:: The problem ::
Images should be left out, and everything else in the listing reproduced exactly.

:: Exercise data ::
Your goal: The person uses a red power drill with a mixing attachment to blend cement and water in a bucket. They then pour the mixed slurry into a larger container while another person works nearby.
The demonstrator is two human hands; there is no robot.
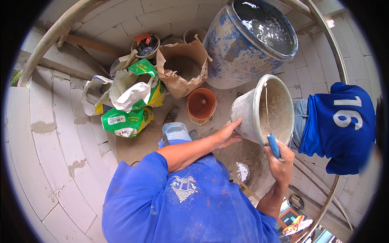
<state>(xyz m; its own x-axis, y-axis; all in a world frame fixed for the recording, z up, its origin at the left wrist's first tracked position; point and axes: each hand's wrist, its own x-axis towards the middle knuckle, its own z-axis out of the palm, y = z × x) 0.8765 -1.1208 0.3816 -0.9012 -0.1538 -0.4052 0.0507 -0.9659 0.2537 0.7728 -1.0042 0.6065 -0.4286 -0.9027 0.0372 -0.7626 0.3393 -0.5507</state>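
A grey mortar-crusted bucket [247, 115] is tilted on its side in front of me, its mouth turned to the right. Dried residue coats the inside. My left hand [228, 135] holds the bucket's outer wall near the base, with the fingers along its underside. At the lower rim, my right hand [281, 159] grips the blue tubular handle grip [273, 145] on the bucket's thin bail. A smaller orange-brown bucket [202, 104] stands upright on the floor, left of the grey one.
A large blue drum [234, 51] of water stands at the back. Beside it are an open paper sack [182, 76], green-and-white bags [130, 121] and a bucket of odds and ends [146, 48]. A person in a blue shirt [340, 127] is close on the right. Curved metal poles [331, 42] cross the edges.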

:: Exercise answer ::
Your goal: The person uses a red power drill with a mixing attachment to blend cement and water in a bucket. They then pour the mixed slurry into a larger container while another person works nearby.
The demonstrator is two human hands; there is no robot.
<state>(xyz m; its own x-axis, y-axis; all in a world frame fixed for the recording, z up, its origin at the left wrist's first tracked position; point and axes: each hand's wrist, its own x-axis towards the middle knuckle, its own z-axis out of the palm, y = z × x) 0.8765 -1.1208 0.3816 -0.9012 -0.1538 -0.4052 0.0507 -0.9659 0.2537 0.7728 -1.0042 0.6065 -0.4286 -0.9027 0.0372 -0.7626 0.3393 -0.5507</state>
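A grey mortar-crusted bucket [247, 115] is tilted on its side in front of me, its mouth turned to the right. Dried residue coats the inside. My left hand [228, 135] holds the bucket's outer wall near the base, with the fingers along its underside. At the lower rim, my right hand [281, 159] grips the blue tubular handle grip [273, 145] on the bucket's thin bail. A smaller orange-brown bucket [202, 104] stands upright on the floor, left of the grey one.
A large blue drum [234, 51] of water stands at the back. Beside it are an open paper sack [182, 76], green-and-white bags [130, 121] and a bucket of odds and ends [146, 48]. A person in a blue shirt [340, 127] is close on the right. Curved metal poles [331, 42] cross the edges.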

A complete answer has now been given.